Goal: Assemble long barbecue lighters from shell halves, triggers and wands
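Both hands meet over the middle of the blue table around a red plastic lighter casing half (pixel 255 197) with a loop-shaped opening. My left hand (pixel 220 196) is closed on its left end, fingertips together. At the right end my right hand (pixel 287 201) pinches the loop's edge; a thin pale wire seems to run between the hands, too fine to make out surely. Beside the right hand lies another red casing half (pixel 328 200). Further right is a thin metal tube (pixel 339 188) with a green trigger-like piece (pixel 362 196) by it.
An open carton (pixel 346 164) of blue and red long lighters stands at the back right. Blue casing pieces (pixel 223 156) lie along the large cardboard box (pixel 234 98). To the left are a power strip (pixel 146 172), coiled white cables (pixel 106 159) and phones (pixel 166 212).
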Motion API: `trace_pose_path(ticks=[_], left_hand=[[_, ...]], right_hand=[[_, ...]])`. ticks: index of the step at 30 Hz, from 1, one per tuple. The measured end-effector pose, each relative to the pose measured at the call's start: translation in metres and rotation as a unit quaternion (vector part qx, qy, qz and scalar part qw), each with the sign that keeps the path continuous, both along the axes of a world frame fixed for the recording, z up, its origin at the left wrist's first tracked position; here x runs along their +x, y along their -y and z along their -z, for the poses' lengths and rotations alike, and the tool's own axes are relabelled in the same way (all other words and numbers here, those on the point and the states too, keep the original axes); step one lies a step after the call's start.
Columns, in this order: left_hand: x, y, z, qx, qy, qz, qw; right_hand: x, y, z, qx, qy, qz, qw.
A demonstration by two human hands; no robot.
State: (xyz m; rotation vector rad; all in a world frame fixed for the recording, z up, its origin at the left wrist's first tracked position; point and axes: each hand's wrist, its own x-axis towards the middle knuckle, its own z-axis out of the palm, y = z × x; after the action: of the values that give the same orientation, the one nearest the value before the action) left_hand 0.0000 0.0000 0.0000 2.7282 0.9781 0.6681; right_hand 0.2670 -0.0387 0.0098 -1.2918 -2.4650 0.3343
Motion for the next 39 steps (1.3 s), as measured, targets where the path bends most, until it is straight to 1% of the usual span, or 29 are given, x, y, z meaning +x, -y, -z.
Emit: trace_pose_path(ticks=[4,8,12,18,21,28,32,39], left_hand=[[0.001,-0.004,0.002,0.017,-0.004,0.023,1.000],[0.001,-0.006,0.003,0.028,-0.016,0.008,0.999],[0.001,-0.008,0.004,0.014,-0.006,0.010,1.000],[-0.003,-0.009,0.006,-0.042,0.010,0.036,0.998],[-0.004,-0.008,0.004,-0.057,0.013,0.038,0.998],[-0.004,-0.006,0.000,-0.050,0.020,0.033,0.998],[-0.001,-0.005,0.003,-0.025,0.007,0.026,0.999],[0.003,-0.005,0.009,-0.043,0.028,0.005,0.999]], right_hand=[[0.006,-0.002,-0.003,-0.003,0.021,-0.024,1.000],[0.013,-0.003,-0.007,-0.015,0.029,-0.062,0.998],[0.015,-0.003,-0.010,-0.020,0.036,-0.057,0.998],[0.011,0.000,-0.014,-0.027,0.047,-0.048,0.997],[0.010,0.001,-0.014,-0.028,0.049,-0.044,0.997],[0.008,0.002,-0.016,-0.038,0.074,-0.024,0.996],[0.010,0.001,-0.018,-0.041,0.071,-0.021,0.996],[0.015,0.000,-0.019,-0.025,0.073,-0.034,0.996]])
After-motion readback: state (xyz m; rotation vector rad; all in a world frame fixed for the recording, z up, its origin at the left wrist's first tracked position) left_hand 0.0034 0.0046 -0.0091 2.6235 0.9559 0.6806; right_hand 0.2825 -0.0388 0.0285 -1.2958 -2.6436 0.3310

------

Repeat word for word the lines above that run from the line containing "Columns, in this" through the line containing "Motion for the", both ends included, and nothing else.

Columns, in this order: left_hand: x, y, z, qx, qy, qz, qw; right_hand: x, y, z, qx, qy, qz, qw.
A demonstration by two human hands; no robot.
State: (xyz m; rotation vector rad; all in a world frame fixed for the recording, z up, its origin at the left wrist's first tracked position; point and axes: each hand's wrist, its own x-axis towards the middle knuckle, its own z-axis out of the palm, y = z × x; after the action: of the values that give the same orientation, the one nearest the value before the action) left_hand 0.0000 0.0000 0.0000 2.7282 0.9781 0.6681; right_hand 0.2670 -0.0387 0.0098 -1.2918 -2.4650 0.3343
Motion for the next 39 steps (1.3 s), as measured, targets where the path bends most, until it is straight to 1% of the usual span, or 29 are given, x, y, z meaning +x, -y, -z.

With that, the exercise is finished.